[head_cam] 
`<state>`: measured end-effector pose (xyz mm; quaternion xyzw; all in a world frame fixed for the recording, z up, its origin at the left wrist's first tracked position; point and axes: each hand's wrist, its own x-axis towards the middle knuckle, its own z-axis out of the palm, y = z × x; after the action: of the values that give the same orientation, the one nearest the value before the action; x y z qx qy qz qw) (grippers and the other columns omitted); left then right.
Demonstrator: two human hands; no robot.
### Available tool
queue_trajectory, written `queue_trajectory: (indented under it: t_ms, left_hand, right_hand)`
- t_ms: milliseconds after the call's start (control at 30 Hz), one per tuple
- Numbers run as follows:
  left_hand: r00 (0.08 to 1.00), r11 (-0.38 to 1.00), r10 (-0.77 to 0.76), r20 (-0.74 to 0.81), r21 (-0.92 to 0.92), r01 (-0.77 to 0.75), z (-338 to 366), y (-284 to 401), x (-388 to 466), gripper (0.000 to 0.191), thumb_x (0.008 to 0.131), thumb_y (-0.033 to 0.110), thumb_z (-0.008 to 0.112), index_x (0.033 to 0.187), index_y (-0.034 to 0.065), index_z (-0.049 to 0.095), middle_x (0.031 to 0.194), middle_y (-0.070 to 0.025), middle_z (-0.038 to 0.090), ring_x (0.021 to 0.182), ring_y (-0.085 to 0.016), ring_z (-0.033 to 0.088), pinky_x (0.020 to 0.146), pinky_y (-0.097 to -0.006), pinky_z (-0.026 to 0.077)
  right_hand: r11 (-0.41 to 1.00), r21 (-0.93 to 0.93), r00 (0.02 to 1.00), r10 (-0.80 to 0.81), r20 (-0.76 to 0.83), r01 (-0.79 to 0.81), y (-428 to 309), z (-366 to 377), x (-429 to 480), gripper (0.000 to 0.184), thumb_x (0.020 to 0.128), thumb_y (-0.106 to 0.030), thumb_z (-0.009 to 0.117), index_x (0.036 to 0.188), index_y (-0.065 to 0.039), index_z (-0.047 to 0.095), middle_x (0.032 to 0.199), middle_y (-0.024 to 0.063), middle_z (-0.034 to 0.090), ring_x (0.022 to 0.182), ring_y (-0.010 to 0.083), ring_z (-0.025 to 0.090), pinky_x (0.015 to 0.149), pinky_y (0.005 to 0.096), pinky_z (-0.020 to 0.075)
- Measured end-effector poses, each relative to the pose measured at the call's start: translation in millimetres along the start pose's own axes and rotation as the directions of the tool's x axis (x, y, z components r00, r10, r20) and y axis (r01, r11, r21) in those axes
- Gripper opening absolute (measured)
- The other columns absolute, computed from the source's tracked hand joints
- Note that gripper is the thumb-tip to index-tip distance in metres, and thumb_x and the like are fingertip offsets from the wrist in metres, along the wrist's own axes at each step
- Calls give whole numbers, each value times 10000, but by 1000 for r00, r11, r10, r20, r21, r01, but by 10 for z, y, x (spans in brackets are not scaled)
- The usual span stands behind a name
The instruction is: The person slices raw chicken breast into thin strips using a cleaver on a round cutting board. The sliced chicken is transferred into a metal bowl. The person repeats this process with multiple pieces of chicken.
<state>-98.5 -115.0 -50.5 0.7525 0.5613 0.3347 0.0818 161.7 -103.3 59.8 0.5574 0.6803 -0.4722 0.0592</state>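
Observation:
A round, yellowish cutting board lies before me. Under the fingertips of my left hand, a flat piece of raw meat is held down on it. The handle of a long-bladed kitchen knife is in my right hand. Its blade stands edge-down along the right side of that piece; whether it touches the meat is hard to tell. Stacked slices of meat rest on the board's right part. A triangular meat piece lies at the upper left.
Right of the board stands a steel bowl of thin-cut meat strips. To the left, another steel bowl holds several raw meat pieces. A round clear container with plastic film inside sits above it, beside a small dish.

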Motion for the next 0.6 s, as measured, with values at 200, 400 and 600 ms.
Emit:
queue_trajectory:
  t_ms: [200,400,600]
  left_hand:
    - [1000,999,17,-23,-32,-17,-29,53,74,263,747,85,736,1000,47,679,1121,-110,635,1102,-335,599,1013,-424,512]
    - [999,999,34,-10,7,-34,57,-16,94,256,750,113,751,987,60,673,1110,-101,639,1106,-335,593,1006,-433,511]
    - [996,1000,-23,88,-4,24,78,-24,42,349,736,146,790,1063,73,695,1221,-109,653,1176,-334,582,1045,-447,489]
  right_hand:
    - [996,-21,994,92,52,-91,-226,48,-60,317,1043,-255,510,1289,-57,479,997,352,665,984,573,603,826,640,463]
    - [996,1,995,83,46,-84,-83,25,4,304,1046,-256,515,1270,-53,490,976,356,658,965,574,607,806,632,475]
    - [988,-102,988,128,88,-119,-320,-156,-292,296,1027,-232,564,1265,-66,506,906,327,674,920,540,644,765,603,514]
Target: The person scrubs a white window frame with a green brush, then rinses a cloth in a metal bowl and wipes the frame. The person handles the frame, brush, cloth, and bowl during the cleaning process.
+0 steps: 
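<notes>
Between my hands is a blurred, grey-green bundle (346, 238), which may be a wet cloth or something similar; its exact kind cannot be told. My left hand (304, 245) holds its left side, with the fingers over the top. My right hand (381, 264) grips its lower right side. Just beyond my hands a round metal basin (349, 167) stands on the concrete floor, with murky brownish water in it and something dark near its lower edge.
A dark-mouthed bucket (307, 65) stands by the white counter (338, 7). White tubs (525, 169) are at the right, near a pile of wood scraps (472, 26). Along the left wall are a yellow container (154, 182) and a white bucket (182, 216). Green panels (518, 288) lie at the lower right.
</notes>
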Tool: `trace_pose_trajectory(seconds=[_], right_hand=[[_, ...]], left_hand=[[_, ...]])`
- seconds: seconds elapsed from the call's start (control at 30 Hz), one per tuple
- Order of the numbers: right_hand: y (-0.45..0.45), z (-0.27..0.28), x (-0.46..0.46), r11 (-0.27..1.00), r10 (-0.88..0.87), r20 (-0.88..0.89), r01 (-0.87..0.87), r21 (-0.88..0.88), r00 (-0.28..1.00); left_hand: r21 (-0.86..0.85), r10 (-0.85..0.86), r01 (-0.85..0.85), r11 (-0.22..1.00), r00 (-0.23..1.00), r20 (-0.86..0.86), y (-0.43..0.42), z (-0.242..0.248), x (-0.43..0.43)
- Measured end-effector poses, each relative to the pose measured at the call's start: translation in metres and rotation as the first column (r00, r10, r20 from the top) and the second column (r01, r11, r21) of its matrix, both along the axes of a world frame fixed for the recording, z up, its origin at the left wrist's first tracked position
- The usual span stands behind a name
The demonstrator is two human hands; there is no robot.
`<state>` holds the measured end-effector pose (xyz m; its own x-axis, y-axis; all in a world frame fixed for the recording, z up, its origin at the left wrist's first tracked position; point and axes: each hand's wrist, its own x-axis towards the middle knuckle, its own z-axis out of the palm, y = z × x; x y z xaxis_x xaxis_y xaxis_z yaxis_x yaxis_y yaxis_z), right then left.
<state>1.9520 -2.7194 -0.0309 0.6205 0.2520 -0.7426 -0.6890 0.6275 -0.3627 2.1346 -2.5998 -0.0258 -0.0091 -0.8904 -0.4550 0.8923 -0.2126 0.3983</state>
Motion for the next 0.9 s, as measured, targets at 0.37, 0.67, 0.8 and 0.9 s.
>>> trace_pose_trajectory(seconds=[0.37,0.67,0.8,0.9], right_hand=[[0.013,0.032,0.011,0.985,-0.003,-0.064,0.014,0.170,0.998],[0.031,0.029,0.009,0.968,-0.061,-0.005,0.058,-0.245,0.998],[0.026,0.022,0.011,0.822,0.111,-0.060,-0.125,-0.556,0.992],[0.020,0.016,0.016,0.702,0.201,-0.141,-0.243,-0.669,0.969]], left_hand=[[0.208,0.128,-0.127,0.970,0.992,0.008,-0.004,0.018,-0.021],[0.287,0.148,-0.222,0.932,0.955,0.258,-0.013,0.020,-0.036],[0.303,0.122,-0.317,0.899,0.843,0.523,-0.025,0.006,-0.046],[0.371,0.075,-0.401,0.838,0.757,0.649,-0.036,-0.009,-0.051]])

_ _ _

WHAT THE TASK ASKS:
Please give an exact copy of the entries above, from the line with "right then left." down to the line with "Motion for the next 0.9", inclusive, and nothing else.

EXERCISE ANSWER:
`<state>` holds the measured end-effector pose (xyz m; its own x-axis, y-axis; all in a world frame fixed for the recording, z up, its origin at the left wrist's first tracked position; point and axes: each hand's wrist, its own x-axis towards the middle knuckle, its own z-axis out of the palm, y = z × x; x y z xaxis_x xaxis_y xaxis_z yaxis_x yaxis_y yaxis_z), right then left.
<state>1.9520 -2.7194 -0.0309 0.6205 0.2520 -0.7426 -0.6890 0.6275 -0.3627 2.1346 -2.5998 -0.0258 -0.0091 -0.8904 -0.4550 0.8923 -0.2126 0.3983</state>
Motion for the next 0.9 s, as measured, targets at 0.37, 0.67, 0.8 and 0.9 s.

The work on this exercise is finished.